YOUR OBJECTIVE: Report the number of lines holding "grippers" in the material below, and nothing more.

START PROVIDED MATERIAL

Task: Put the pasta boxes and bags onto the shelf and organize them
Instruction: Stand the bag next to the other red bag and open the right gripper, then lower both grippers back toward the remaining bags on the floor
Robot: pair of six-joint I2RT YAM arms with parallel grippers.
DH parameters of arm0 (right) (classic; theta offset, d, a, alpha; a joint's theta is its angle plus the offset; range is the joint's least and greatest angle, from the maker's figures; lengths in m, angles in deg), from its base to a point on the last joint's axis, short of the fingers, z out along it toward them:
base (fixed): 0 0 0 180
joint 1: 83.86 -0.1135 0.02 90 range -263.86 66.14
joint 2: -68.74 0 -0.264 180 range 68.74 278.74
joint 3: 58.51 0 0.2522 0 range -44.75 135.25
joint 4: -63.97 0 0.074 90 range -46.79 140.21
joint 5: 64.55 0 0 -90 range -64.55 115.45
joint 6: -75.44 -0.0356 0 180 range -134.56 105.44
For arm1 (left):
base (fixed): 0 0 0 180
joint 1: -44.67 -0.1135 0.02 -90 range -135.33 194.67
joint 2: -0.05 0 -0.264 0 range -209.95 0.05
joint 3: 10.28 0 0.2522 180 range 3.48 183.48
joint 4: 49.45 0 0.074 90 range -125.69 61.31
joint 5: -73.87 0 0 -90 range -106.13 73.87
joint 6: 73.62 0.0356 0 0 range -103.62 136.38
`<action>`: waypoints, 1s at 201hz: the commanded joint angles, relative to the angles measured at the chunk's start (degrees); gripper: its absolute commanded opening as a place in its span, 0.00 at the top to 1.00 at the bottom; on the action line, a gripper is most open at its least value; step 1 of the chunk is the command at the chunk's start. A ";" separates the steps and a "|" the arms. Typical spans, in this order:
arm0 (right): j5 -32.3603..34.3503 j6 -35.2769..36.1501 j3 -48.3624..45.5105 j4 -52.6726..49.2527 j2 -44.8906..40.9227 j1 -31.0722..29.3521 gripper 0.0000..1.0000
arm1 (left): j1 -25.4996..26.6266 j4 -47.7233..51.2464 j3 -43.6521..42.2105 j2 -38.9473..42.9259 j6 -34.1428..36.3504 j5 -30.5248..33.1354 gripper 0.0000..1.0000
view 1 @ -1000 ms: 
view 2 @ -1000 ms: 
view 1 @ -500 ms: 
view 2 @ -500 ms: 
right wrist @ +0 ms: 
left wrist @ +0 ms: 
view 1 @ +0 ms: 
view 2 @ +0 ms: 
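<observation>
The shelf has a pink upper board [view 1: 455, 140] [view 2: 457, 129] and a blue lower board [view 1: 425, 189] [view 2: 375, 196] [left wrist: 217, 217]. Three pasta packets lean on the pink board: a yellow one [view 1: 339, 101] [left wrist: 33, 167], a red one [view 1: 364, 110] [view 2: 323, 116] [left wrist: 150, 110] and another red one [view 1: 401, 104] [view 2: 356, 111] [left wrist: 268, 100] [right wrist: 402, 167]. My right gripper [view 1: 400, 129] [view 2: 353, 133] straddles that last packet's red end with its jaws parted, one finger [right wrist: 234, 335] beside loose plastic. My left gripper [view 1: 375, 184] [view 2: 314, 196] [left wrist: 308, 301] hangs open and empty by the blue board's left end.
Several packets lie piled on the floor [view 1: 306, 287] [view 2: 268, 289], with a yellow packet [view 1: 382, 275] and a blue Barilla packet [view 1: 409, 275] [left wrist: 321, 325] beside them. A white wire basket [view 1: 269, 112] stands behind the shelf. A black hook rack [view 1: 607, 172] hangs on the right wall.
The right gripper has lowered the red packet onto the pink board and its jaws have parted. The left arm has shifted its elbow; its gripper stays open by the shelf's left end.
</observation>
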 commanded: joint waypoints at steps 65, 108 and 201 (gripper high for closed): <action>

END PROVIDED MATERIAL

EXPECTED ANSWER: 2